Erosion from the bottom up Soil - a mix of organic material and weathered rock - is traditionally thought of as the key to the landscape, the place where plant roots obtain water and nutrients, the source of runoff into streams, and the material that erodes and occasionally slides. But in recent years, geologists have come to realize that the often thicker layer of weathered bedrock that lies under the soil - and is in the process of becoming soil - often plays a larger role for plants and the watershed. Roots often penetrate though soil to the weathered rock, and research by Rempe and Dietrich reveals that rock can store water far longer than soil. "The soil is often a thin veneer on the landscape, but it may not be where the hydrologic action is taking place," Rempe said, noting that the soil at the Angelo site may be less than two feet thick, but the weathered bedrock layer is up to 80 feet thick. "The 100-foot-tall Douglas firs are not getting all of their water from the soil. It is just too thin." Dietrich and Rempe propose in their model that the thickness of the weathered rock is determined primarily by the rate at which water drains from the solid but water-saturated bedrock beneath. This water can be hundreds of thousands of years old and moves through the rock extremely slowly, sometimes less than a millimeter per year. As the bedrock is uplifted by tectonic forces, water drains from the top, leaving dry rock subject to fracturing and chemical weathering. Fracturing allows water, gases, and plant roots to penetrate from above and easily transform the rock through weathering processes. Bedrock doesn't drain, however, unless stream channels cut into the rock and provide a place to drain. To predict the thickness of weathered bedrock, their model needs only the rate at which channels incise and the rate at which the bedrock drains, determined by the porosity and permeability of the rock.
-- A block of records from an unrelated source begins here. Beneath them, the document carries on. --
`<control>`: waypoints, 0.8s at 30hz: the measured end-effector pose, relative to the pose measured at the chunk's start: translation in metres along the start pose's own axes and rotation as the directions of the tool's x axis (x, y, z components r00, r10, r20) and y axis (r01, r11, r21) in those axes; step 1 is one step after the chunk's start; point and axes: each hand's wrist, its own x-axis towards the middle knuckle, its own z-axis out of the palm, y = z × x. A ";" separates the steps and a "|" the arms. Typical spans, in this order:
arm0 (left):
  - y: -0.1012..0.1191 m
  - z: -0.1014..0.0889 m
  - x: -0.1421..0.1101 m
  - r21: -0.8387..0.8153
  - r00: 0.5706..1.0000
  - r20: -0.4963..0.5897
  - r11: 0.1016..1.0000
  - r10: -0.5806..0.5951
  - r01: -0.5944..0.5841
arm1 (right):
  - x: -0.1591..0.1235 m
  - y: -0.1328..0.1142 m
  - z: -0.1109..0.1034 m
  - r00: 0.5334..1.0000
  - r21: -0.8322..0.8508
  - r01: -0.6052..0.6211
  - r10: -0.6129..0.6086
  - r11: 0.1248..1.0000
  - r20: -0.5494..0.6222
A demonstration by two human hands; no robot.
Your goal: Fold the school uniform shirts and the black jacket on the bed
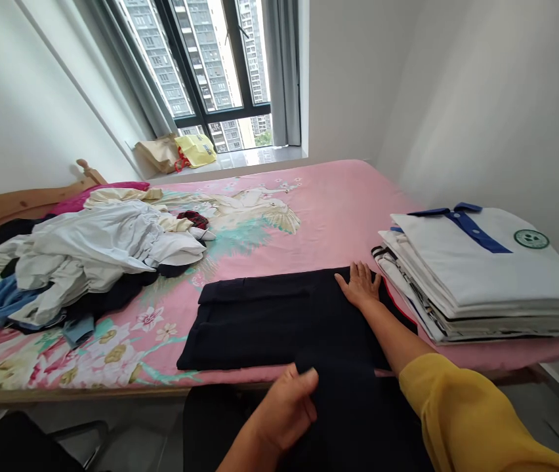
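Note:
A dark navy garment point(260, 321) with a thin red trim at its right side lies folded along the near part of the bed, and some of its cloth hangs over the front edge. My right hand point(361, 286) rests flat on its upper right part, fingers spread. Closer to me, my left hand point(289, 403) is closed with the thumb on top, at the edge of the hanging cloth. It appears to grip that cloth, though the fingertips are partly hidden. Just right of my right hand is a stack of folded shirts point(486, 275), topped by a white one with a blue collar.
A loose heap of clothes point(107, 242) lies at the left on the pink floral bedsheet point(338, 203). Paper and yellow bags point(195, 149) stand on the windowsill. A wooden headboard point(23, 203) is at left, and a black chair point(18, 442) at the lower left.

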 end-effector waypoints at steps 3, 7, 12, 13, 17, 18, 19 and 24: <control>0.045 -0.011 0.020 -0.203 0.989 -0.074 0.969 0.127 -0.139 | 0.001 0.003 0.002 1.000 0.063 -0.001 0.000 0.998 0.017; 0.093 -0.054 0.047 -0.431 0.894 -0.316 0.792 0.318 -0.433 | 0.006 0.011 0.007 1.000 0.235 -0.018 0.013 0.972 0.025; 0.086 -0.112 0.067 -0.480 0.707 -0.661 0.583 0.251 -0.655 | 0.012 0.022 0.009 0.998 0.488 -0.026 0.046 0.872 -0.030; 0.080 -0.116 0.067 -0.465 0.699 -0.674 0.597 0.239 -0.653 | 0.012 0.024 0.009 0.997 0.546 0.001 0.044 0.838 -0.069; 0.068 -0.114 0.053 -0.282 0.764 -0.588 0.818 0.265 -0.502 | 0.011 0.032 0.007 0.973 0.692 0.120 0.055 0.712 -0.226; 0.072 -0.113 0.048 -0.139 0.760 -0.576 0.881 0.300 -0.453 | 0.011 0.033 0.008 0.969 0.698 0.125 0.063 0.705 -0.237; 0.079 -0.113 0.043 0.068 0.730 -0.580 0.914 0.362 -0.399 | 0.011 0.034 0.008 0.968 0.702 0.125 0.070 0.701 -0.242; 0.141 -0.146 0.025 0.910 0.442 -0.405 0.307 0.800 0.278 | 0.010 0.034 0.013 0.956 0.752 0.146 0.103 0.643 -0.273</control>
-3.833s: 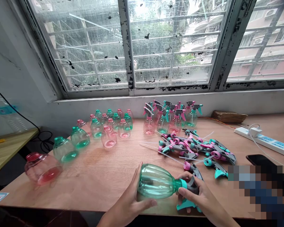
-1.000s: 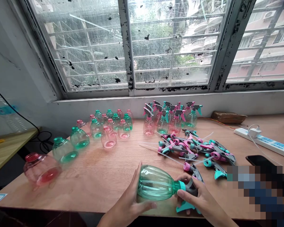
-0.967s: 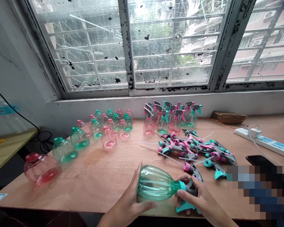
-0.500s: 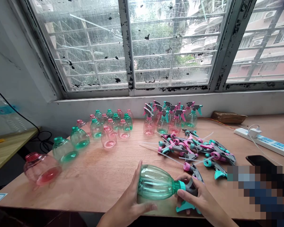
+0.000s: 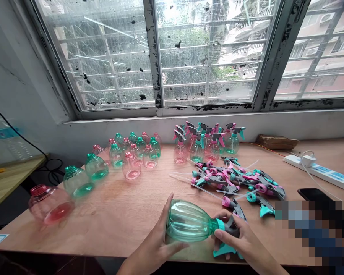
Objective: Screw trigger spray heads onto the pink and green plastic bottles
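Both hands on one green bottle (image 5: pixel 189 221), sideways over the near part of the table (image 5: pixel 117 214)!

And look at the hold: the left hand (image 5: pixel 162 236) cups the rounded base, the right hand (image 5: pixel 239 236) grips the turquoise collar (image 5: pixel 221 224) and dark spray head (image 5: pixel 232 228) at the other end, hands apart with the bottle between; whether it touches the wood, nobody can tell. Just beyond sprawls a tangle of loose spray heads (image 5: pixel 222 178), pink, turquoise and grey, thin tubes poking out. Behind, fitted spray bottles (image 5: pixel 211 153) stand upright in a cluster; to the left, open-necked bottles (image 5: pixel 132 168) sweep toward the near corner. Over right, a black phone (image 5: pixel 314 194) lies near a white power strip (image 5: pixel 331 176).
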The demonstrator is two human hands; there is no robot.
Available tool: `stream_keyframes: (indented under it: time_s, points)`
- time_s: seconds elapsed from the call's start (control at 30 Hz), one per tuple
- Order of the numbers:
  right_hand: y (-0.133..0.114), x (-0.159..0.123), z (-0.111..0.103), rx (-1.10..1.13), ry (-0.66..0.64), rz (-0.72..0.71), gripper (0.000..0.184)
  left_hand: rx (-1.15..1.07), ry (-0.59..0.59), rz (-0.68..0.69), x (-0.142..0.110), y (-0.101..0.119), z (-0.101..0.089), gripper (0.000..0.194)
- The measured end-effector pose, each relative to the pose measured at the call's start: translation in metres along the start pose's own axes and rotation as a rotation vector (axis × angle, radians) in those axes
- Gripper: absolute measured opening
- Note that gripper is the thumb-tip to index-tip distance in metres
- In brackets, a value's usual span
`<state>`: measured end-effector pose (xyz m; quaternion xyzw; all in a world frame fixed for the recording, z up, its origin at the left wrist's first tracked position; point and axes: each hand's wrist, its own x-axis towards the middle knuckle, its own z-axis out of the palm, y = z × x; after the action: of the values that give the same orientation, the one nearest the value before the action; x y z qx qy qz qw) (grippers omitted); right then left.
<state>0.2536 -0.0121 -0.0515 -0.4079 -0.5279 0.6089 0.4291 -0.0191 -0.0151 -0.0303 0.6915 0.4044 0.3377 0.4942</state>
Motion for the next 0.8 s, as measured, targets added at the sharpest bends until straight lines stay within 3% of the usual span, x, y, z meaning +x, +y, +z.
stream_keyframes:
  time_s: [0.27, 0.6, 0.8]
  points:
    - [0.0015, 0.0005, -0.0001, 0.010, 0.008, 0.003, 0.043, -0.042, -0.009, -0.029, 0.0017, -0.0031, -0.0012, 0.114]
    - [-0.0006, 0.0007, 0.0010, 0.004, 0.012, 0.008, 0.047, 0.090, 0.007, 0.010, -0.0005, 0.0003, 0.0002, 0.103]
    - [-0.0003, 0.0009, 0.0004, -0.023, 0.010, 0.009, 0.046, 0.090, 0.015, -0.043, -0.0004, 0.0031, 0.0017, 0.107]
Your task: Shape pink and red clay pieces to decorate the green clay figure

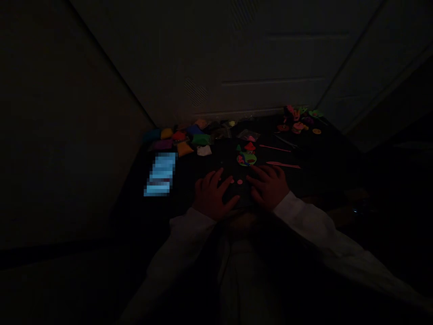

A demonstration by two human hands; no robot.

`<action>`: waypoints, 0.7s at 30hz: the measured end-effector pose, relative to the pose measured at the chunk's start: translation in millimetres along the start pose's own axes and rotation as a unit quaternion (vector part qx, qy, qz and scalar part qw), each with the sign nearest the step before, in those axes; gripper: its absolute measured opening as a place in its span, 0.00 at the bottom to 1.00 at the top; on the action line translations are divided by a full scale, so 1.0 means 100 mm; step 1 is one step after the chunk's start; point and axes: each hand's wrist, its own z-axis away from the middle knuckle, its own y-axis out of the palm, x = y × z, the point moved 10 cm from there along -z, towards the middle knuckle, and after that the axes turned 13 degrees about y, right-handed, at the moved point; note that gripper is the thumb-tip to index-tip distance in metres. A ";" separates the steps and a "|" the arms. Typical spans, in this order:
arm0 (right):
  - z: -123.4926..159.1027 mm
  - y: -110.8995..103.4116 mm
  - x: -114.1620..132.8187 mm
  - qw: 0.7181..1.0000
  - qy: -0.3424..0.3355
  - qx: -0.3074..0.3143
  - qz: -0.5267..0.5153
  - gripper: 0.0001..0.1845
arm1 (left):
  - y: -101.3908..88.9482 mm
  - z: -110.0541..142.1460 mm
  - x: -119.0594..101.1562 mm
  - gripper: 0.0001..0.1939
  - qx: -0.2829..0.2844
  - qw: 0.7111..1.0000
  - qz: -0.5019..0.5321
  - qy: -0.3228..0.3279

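Observation:
In dim light both my hands rest over the dark tabletop (189, 180), palms down. My left hand (213, 194) has its fingers spread and holds nothing. Beside its fingertips lie small pink discs (240, 182), at least one partly covered by the fingers. Opposite it, my right hand (269, 186) is also spread, and nothing shows in it. Just beyond the right fingertips sits a small clay model (246, 158), a green round base with a red-topped piece and a green cone on it. Two pink modelling tools (283, 164) lie to the right of the model.
Coloured clay packets (184, 149) are grouped at the back left. A lit, pixelated screen (160, 174) lies left of my hands. Several finished-looking clay pieces (297, 127) stand at the back right. A clear bag with something pink (249, 136) lies between. Behind rises a pale panelled surface (253, 67).

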 end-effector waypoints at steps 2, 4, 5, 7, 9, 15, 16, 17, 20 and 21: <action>0.00 0.01 -0.02 1.000 0.007 0.003 -0.003 0.19 | 0.00 0.00 0.00 0.28 -0.001 1.000 -0.002 -0.002; -0.01 0.03 -0.04 1.000 0.014 0.008 -0.009 0.19 | 0.00 0.01 0.01 0.28 -0.002 1.000 -0.002 -0.004; -0.01 0.03 -0.05 1.000 0.014 0.010 -0.014 0.20 | 0.00 0.01 0.01 0.29 -0.002 1.000 0.000 -0.005; -0.01 0.04 -0.06 1.000 0.012 0.010 -0.022 0.21 | 0.00 0.01 0.02 0.29 -0.002 1.000 0.002 -0.006; -0.02 0.04 -0.08 0.999 0.008 0.004 -0.032 0.21 | 0.00 0.00 0.02 0.29 -0.001 1.000 0.005 -0.006; -0.06 0.04 -0.12 0.997 0.001 -0.014 -0.081 0.19 | -0.01 0.01 0.05 0.28 -0.010 1.000 0.009 -0.014; -0.06 0.04 -0.11 0.997 -0.003 -0.015 -0.079 0.19 | -0.01 0.01 0.05 0.28 -0.010 1.000 0.009 -0.014; -0.06 0.03 -0.09 0.997 -0.007 -0.014 -0.072 0.19 | 0.00 0.01 0.05 0.28 -0.008 1.000 0.010 -0.013; -0.03 0.01 0.00 0.999 -0.021 -0.010 -0.036 0.19 | 0.00 0.01 0.05 0.29 -0.008 1.000 0.009 -0.013; -0.02 0.01 0.02 0.999 -0.023 -0.008 -0.026 0.19 | 0.00 0.01 0.06 0.29 -0.009 1.000 0.009 -0.013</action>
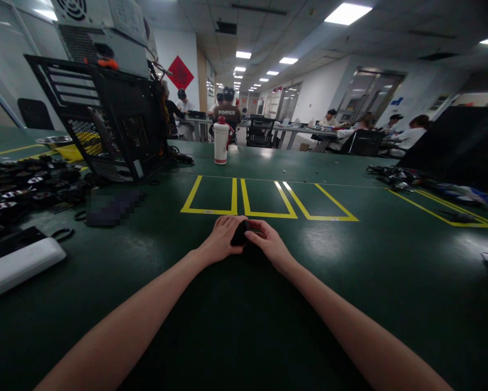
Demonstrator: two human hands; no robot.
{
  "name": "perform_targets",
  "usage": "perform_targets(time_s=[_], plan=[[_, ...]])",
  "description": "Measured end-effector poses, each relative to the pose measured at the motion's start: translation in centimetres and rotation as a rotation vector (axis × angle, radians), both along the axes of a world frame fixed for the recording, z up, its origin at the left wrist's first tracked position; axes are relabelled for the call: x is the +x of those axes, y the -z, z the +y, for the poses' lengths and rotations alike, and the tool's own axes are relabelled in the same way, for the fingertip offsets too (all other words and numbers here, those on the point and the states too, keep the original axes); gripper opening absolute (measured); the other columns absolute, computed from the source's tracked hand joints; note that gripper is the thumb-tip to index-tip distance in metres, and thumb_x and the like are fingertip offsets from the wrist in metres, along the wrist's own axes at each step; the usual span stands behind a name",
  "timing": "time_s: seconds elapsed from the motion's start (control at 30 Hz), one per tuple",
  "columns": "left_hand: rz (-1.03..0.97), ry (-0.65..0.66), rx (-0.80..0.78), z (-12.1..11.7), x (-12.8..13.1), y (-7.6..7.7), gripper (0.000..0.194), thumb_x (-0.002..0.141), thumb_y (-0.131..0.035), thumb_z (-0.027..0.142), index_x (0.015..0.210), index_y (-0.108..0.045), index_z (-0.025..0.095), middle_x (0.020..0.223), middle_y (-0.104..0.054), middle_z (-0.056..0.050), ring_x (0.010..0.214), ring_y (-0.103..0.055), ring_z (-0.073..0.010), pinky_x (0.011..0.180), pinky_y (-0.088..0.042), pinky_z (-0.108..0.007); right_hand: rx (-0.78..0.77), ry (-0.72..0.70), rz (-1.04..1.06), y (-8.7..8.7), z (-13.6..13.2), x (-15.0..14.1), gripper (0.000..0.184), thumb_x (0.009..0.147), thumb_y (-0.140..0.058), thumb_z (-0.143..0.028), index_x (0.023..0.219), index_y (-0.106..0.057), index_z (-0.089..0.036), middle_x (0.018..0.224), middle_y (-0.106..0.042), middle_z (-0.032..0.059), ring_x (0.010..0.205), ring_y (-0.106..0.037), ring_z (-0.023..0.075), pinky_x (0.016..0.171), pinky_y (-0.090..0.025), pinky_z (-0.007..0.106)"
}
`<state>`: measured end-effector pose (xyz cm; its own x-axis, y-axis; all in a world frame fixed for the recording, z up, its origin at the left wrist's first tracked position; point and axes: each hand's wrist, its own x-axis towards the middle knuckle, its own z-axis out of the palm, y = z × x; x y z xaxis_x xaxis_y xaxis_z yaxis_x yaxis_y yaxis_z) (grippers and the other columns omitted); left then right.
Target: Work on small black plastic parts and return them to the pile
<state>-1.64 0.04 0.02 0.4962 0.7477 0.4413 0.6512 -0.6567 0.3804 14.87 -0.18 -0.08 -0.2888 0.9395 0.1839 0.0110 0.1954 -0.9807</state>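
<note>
Both my arms reach forward over a dark green table (350,282). My left hand (221,234) and my right hand (268,241) meet at the middle, fingers curled around a small black object (241,233) that they hold between them on the table top. What the object is I cannot make out. Just beyond the hands lie three yellow-taped rectangles (264,200) marked on the table.
A black open computer case (105,119) stands at the left with a pile of small black parts (27,187) beside it. A white bottle with a red cap (221,140) stands further back. A white bar (19,266) lies near left. People sit at far tables.
</note>
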Motion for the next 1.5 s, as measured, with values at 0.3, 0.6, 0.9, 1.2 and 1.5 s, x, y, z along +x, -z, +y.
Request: perform_targets(time_s=[0.3, 0.6, 0.9, 1.2, 1.5], plan=[[-0.014, -0.004, 0.006, 0.24, -0.01, 0.28, 0.062, 0.063, -0.062, 0.024, 0.117, -0.032, 0.022, 0.112, -0.045, -0.005, 0.106, -0.04, -0.0236, 0.095, -0.026, -0.042, -0.03, -0.071, 0.1, -0.02, -0.44, -0.05, 0.024, 0.066, -0.062, -0.021, 0.088, -0.051, -0.021, 0.097, -0.057, 0.0003, 0.092, -0.056, 0.0143, 0.085, -0.042, 0.032], [-0.019, -0.001, -0.012, 0.28, -0.08, 0.34, 0.062, 0.062, -0.062, 0.024, 0.117, -0.031, 0.024, 0.114, -0.044, -0.004, 0.107, -0.039, -0.0246, 0.095, -0.025, -0.044, -0.037, -0.059, 0.007, 0.13, -0.06, 0.27, 0.03, 0.069, -0.059, -0.025, 0.098, -0.052, -0.02, 0.103, -0.056, 0.0046, 0.098, -0.053, 0.0164, 0.09, -0.039, 0.035], [-0.014, 0.005, 0.002, 0.3, -0.06, 0.35, 0.061, 0.063, -0.061, 0.025, 0.116, -0.032, 0.023, 0.113, -0.044, -0.004, 0.106, -0.04, -0.0234, 0.094, -0.026, -0.041, -0.019, -0.056, 0.093, 0.22, -0.16, 0.02, 0.024, 0.066, -0.062, -0.022, 0.087, -0.051, -0.021, 0.097, -0.057, 0.0014, 0.093, -0.055, 0.0156, 0.087, -0.042, 0.035], [-0.014, 0.0, 0.002, 0.38, -0.13, 0.44, 0.064, 0.062, -0.062, 0.025, 0.117, -0.031, 0.023, 0.113, -0.045, -0.005, 0.107, -0.04, -0.0238, 0.095, -0.026, -0.042, -0.02, -0.123, 0.103, 0.11, -0.17, 0.2, 0.036, 0.064, -0.063, -0.017, 0.097, -0.049, -0.022, 0.104, -0.055, 0.0026, 0.101, -0.051, 0.0166, 0.092, -0.038, 0.036], [-0.019, -0.005, 0.012, 0.5, 0.01, 0.53, 0.062, 0.061, -0.062, 0.025, 0.116, -0.032, 0.023, 0.112, -0.045, -0.005, 0.106, -0.04, -0.0234, 0.095, -0.026, -0.041, 0.012, -0.043, 0.091, 0.08, -0.22, -0.03, 0.023, 0.067, -0.061, -0.021, 0.088, -0.052, -0.021, 0.094, -0.057, 0.0005, 0.091, -0.056, 0.0144, 0.087, -0.042, 0.033]])
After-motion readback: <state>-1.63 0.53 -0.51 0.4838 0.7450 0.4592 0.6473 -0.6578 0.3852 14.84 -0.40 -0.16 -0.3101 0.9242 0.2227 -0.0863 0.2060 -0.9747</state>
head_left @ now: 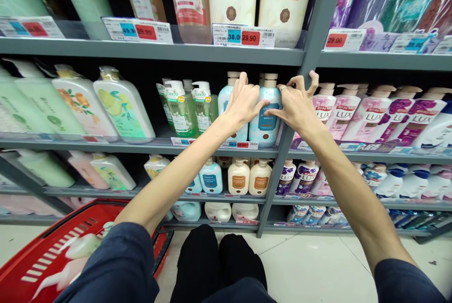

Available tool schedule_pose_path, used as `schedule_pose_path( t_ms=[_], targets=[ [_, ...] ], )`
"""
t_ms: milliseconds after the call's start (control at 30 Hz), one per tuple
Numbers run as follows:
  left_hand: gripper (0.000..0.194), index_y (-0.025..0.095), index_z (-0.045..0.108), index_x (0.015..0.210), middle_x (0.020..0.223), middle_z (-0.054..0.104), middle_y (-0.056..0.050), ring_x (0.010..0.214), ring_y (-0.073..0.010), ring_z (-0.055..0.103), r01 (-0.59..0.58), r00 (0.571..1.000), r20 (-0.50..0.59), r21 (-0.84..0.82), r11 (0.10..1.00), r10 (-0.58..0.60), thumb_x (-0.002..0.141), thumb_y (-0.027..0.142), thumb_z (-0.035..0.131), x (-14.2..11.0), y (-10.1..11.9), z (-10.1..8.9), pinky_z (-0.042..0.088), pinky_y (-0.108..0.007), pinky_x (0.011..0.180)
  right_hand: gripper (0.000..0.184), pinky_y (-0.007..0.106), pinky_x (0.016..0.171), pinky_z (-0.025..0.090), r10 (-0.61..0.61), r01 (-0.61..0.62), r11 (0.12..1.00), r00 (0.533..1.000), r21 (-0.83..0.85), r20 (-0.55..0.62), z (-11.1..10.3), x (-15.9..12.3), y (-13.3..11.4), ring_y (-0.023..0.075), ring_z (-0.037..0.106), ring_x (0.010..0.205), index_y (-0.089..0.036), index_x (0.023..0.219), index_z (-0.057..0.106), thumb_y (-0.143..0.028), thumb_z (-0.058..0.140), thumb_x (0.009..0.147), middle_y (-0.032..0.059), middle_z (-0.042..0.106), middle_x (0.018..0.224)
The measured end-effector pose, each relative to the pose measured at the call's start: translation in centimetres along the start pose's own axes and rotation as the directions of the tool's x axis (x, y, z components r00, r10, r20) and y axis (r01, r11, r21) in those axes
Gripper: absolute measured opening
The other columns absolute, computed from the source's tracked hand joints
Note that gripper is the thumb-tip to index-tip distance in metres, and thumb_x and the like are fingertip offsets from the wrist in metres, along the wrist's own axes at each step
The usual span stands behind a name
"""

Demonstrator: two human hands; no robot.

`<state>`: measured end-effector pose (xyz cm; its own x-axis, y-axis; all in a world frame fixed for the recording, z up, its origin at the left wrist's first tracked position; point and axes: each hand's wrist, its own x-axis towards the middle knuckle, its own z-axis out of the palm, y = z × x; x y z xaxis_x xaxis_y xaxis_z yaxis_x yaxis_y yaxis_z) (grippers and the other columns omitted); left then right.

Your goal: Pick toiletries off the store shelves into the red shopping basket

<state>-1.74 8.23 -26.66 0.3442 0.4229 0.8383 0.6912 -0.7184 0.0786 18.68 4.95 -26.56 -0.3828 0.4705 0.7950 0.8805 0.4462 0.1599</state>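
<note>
Two light-blue bottles with beige caps stand side by side on the middle shelf. My right hand (296, 105) is at the right side of the right blue bottle (265, 126), its thumb across the front and a ringed finger at the shoulder; other fingers spread toward the shelf post. In front of the left blue bottle (229, 93), my left hand (243, 98) has bent fingers. Its thumb lies against the right bottle's left edge, and its fingertips reach between the two bottles, partly hidden.
Green pump bottles (181, 110) stand to the left, and pink LUX bottles (372, 110) beyond the grey post (282, 152). Price tags (243, 36) line the shelf above. A red basket (21, 256) holding pump bottles is at lower left. Smaller bottles fill the lower shelves.
</note>
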Motion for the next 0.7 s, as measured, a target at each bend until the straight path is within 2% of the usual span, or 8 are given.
schedule_pose_path(
  t_ms=[167, 300, 367, 433, 500, 567, 633, 700],
  targets=[
    [0.039, 0.020, 0.074, 0.095, 0.097, 0.076, -0.018, 0.135, -0.0470, 0.051, -0.010, 1.000, 0.020, 0.048, 0.999, 0.009, 0.100, 0.059, 0.066, -0.4, 0.1, -0.1, 0.035, -0.068, 0.122, 0.078, 0.078, 0.133, 0.003, 0.034, -0.036, 0.998, 0.999, 0.050, 0.030, -0.1, 0.0, -0.4, 0.0409, 0.045, 0.148, -0.010, 0.141, 0.062, -0.077, 0.050, 0.105, 0.0220, 0.076, 0.122],
    [0.044, 0.017, 0.075, 0.098, 0.098, 0.076, -0.019, 0.136, -0.0466, 0.051, -0.016, 0.999, 0.051, 0.110, 0.994, 0.011, 0.102, 0.059, 0.063, 0.0, 0.3, -0.1, 0.038, -0.066, 0.121, 0.076, 0.082, 0.131, 0.012, 0.030, -0.031, 0.998, 0.999, 0.058, 0.021, -0.1, 0.1, -0.4, 0.0437, 0.045, 0.149, -0.009, 0.143, 0.062, -0.073, 0.060, 0.102, 0.0235, 0.075, 0.129],
    [0.048, 0.014, 0.075, 0.109, 0.104, 0.076, -0.019, 0.136, -0.0445, 0.052, -0.023, 0.997, 0.071, 0.157, 0.987, 0.012, 0.105, 0.059, 0.059, 0.1, 0.9, -0.5, 0.041, -0.064, 0.120, 0.077, 0.084, 0.128, 0.016, 0.016, -0.016, 0.998, 1.000, 0.058, -0.003, -0.4, 0.0, -0.7, 0.0454, 0.046, 0.149, -0.007, 0.144, 0.063, -0.070, 0.065, 0.100, 0.0249, 0.073, 0.133],
    [0.050, 0.011, 0.072, 0.125, 0.117, 0.075, -0.019, 0.135, -0.0404, 0.054, -0.041, 0.998, 0.047, 0.194, 0.980, 0.033, 0.108, 0.055, 0.055, -0.6, 1.6, -1.6, 0.044, -0.059, 0.118, 0.076, 0.081, 0.128, 0.021, 0.012, -0.008, 0.998, 0.998, 0.066, -0.068, -0.8, -0.7, -1.3, 0.0451, 0.048, 0.148, -0.005, 0.145, 0.062, -0.066, 0.067, 0.101, 0.0263, 0.071, 0.136],
    [0.046, 0.013, 0.069, 0.133, 0.125, 0.073, -0.017, 0.130, -0.0348, 0.059, -0.042, 0.998, -0.033, 0.194, 0.980, 0.049, 0.111, 0.049, 0.051, -2.8, 2.3, -3.2, 0.048, -0.054, 0.114, 0.063, 0.073, 0.127, 0.030, 0.034, -0.015, 0.994, 0.984, 0.109, -0.173, -1.0, -2.5, -2.1, 0.0408, 0.056, 0.142, -0.007, 0.143, 0.063, -0.058, 0.063, 0.106, 0.0239, 0.073, 0.136],
    [0.037, 0.017, 0.073, 0.123, 0.117, 0.075, -0.012, 0.113, -0.0284, 0.066, 0.012, 0.994, -0.105, 0.150, 0.989, 0.003, 0.113, 0.044, 0.050, -6.5, 2.4, -5.0, 0.054, -0.046, 0.104, 0.044, 0.058, 0.117, 0.047, 0.087, -0.038, 0.977, 0.970, 0.212, -0.226, -0.7, -5.2, -3.0, 0.0322, 0.070, 0.122, -0.013, 0.134, 0.069, -0.048, 0.056, 0.111, 0.0167, 0.079, 0.121],
    [0.032, 0.018, 0.077, 0.109, 0.097, 0.076, -0.007, 0.088, -0.0218, 0.068, 0.134, 0.987, -0.096, 0.087, 0.987, -0.125, 0.111, 0.040, 0.054, -10.9, 1.7, -6.4, 0.056, -0.037, 0.086, 0.033, 0.040, 0.093, 0.057, 0.134, -0.081, 0.936, 0.982, 0.342, -0.135, 0.5, -8.1, -3.8, 0.0232, 0.075, 0.088, -0.017, 0.123, 0.073, -0.041, 0.054, 0.113, 0.0072, 0.081, 0.092],
    [0.025, 0.018, 0.079, 0.104, 0.079, 0.072, -0.002, 0.070, -0.0182, 0.064, 0.276, 0.961, -0.024, 0.058, 0.960, -0.275, 0.107, 0.037, 0.062, -14.7, 0.4, -6.8, 0.051, -0.032, 0.073, 0.028, 0.031, 0.073, 0.053, 0.140, -0.147, 0.904, 0.989, 0.402, 0.046, 2.3, -10.4, -4.3, 0.0191, 0.071, 0.066, -0.017, 0.119, 0.075, -0.037, 0.058, 0.110, 0.0008, 0.076, 0.073]
  ],
)
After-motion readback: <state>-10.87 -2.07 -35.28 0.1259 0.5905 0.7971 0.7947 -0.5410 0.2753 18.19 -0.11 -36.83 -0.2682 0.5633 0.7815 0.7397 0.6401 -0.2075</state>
Focus on rock moisture One prediction of the model that is consistent with observations is that the weathered rock layer thickens towards the ridges that divide hillslopes. "We are attempting to explain why some landscapes are covered with soil and deep weathered bedrock while others have bare fresh bedrock exposed at the surface," Rempe added. "Our hypothesis is that the primary control is the relative rate of surface erosion versus drainage of underlying fresh bedrock." Dietrich and Rempe hope to drill at ridge tops to measure the thickness of weathered rock in order to test their model and confirm the key role played by drainage of fresh bedrock in setting the thickness of weathered bedrock across hilly and mountainous landscapes.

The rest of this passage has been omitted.